I gave her one spaghetti with pesto and she LOVED it. I know the cheese might be hard on her and it's not very nutritional for cats, but her eyes are saying: can i have more?


----------



## Carmel (Nov 23, 2010)

Can you? Yes. Should you? Well, I'd say no. I suppose one is fine here and there - it's your cat, your choice, but if your keep it up your cat can start begging just as bad as a dog.


----------



## Susan (Mar 29, 2010)

I'd be careful giving dairy products to cats, since most are lactose intolerant. Dairy won't cause any serious problems (i.e., it's not the equivalent of poison), but any more than just a tiny bit can often result in diarhhea or vomiting. Some time ago, I ordered pizza and left it unattended while I answered the phone. Muffin (who loves cheese) got into it. She was throwing up all night. I now guard the pizza and the cheese!


----------



## swimkris (Jul 17, 2010)

Cheese in small quantities, pesto in even smaller quantities... like Susan mentioned, cheese can cause stomach upset, but the pesto can also be harmful because garlic & onions are poisonous to cats in large amounts.


----------



## Auntie Crazy (Dec 10, 2006)

*I* wouldn't do it. If the cat's begging for a treat and you can't resist, throw down a clean (unseasoned) piece of raw meat or a commercial cat treat.

AC


----------



## squeekers (Jun 17, 2009)

Ugh..Not fair.
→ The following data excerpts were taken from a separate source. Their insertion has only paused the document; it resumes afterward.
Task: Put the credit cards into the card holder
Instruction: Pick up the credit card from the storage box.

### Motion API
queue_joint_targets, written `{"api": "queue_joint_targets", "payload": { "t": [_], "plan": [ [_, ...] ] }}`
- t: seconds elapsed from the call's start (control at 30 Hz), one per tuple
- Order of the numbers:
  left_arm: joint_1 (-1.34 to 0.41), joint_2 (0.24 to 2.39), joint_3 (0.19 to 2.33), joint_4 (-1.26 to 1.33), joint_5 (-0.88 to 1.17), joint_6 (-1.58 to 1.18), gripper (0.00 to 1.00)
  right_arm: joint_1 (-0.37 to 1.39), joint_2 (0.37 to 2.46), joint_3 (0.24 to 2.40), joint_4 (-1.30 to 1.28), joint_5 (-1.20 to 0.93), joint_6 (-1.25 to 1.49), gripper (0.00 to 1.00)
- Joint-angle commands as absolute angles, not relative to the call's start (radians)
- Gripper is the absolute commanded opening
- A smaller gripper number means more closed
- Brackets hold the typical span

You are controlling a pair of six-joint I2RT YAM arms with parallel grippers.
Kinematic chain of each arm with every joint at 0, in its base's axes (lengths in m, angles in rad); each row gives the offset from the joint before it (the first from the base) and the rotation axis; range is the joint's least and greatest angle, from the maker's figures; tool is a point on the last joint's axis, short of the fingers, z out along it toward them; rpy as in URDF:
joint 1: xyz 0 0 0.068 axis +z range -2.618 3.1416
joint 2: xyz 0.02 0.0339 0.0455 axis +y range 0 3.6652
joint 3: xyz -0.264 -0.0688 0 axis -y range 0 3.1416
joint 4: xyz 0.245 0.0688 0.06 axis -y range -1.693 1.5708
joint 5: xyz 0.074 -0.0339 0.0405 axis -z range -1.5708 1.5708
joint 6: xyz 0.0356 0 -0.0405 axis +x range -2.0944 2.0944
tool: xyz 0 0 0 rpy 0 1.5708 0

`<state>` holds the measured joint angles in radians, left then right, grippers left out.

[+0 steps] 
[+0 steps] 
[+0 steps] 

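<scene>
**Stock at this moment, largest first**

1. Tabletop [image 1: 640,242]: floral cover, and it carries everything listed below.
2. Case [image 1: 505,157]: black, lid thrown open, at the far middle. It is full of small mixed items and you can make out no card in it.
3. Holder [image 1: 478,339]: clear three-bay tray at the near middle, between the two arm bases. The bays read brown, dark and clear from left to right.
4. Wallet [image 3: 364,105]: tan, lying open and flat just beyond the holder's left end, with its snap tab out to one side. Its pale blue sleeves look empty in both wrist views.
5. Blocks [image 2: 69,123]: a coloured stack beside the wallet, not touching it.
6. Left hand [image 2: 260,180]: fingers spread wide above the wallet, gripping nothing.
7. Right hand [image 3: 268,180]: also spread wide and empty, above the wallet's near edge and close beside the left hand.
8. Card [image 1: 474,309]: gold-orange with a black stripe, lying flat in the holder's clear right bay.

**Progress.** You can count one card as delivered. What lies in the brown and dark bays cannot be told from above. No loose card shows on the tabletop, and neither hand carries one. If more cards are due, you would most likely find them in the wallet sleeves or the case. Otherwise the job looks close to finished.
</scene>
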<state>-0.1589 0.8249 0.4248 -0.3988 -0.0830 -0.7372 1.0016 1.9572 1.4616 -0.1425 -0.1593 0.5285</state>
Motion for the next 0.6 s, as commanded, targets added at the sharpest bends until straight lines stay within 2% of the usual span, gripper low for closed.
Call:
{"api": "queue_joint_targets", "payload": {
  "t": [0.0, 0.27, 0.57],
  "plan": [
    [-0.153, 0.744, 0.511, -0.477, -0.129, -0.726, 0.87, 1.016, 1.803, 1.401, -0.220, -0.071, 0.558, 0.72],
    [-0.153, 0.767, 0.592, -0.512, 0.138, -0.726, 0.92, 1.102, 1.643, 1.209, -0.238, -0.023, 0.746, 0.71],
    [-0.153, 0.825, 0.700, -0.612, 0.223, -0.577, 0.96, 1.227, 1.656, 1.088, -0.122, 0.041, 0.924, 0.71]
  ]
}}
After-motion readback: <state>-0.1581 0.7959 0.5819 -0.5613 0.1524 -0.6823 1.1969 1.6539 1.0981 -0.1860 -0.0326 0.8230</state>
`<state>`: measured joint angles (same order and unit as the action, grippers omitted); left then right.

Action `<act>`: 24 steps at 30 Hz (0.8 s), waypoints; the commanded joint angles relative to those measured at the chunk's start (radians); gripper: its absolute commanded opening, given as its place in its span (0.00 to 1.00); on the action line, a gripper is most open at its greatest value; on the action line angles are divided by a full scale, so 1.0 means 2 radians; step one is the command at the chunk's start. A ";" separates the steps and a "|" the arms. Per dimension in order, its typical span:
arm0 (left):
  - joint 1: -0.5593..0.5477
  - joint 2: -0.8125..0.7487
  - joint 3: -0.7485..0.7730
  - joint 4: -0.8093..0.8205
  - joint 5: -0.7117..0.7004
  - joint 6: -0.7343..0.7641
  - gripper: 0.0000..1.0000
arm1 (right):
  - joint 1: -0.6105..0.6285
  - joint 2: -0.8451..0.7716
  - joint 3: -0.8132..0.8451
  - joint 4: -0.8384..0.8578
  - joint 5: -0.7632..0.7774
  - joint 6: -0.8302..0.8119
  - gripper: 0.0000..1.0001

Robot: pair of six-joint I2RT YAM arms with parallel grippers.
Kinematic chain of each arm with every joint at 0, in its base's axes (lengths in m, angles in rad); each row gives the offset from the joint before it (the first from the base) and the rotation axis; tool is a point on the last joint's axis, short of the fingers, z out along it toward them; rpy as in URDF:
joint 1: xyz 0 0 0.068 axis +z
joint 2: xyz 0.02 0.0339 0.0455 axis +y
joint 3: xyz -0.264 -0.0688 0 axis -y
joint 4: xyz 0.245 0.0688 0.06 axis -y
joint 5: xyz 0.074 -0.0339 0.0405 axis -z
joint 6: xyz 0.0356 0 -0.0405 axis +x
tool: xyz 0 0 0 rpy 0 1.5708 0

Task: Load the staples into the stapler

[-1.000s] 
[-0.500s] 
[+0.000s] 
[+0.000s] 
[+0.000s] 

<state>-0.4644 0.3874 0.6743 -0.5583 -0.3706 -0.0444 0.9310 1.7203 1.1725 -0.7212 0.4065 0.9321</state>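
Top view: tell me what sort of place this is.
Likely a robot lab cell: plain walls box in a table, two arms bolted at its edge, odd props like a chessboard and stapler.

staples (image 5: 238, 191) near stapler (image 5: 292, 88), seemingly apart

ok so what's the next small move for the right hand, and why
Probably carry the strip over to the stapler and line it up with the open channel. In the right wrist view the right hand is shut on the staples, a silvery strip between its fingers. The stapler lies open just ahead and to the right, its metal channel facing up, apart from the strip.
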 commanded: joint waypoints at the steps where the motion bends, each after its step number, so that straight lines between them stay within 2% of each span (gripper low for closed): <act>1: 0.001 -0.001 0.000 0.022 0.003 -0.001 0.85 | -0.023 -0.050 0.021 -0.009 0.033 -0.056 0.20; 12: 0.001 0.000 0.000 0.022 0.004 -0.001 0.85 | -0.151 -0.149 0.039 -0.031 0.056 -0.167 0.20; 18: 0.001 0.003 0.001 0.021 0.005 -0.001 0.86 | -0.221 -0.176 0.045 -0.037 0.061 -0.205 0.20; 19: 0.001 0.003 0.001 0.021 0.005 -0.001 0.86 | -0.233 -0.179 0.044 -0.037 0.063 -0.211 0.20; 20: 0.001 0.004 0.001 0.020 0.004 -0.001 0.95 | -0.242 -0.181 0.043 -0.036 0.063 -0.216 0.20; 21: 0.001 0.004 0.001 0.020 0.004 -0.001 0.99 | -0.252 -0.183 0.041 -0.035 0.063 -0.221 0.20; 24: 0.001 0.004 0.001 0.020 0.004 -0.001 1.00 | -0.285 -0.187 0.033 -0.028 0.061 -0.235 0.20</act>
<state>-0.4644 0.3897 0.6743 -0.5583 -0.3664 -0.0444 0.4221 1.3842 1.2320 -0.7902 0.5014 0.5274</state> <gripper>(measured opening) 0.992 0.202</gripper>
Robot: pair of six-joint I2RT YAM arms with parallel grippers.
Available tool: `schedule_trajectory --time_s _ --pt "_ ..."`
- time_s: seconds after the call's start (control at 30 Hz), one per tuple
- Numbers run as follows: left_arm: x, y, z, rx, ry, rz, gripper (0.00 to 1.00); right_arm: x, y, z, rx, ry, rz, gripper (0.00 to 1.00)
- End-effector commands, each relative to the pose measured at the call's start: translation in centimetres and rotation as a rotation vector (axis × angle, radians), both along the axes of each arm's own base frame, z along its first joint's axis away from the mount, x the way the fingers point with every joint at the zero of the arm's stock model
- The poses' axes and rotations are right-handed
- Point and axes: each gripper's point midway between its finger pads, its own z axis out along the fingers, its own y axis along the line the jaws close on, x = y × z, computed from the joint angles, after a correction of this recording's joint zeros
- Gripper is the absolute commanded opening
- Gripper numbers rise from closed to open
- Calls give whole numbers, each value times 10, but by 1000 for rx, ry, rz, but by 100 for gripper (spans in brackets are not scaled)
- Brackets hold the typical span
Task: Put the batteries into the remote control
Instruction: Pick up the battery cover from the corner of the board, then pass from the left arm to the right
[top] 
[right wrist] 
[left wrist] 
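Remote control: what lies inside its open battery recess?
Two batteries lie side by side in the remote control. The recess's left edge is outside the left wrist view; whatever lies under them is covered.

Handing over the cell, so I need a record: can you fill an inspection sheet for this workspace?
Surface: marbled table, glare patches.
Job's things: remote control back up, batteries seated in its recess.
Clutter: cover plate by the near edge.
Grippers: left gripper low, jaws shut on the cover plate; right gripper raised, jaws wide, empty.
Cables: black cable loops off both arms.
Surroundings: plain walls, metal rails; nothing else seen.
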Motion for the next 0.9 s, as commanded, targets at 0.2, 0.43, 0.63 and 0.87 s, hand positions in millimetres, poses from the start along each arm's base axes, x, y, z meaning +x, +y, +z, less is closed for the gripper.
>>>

Now I want Pesto and cheese. :mrgreen:

But no, I wouldnt give them a piece. I am sure a tiny sliver wouldnt hurt tho


----------



## Claudia (Oct 17, 2010)

Thanks. I ended up giving her very little of it. It was very hard for me to stop because I'd never seen her enjoying any food that much. Fortunately there was no negative reaction but I'll make sure to hide the pesto next time.


----------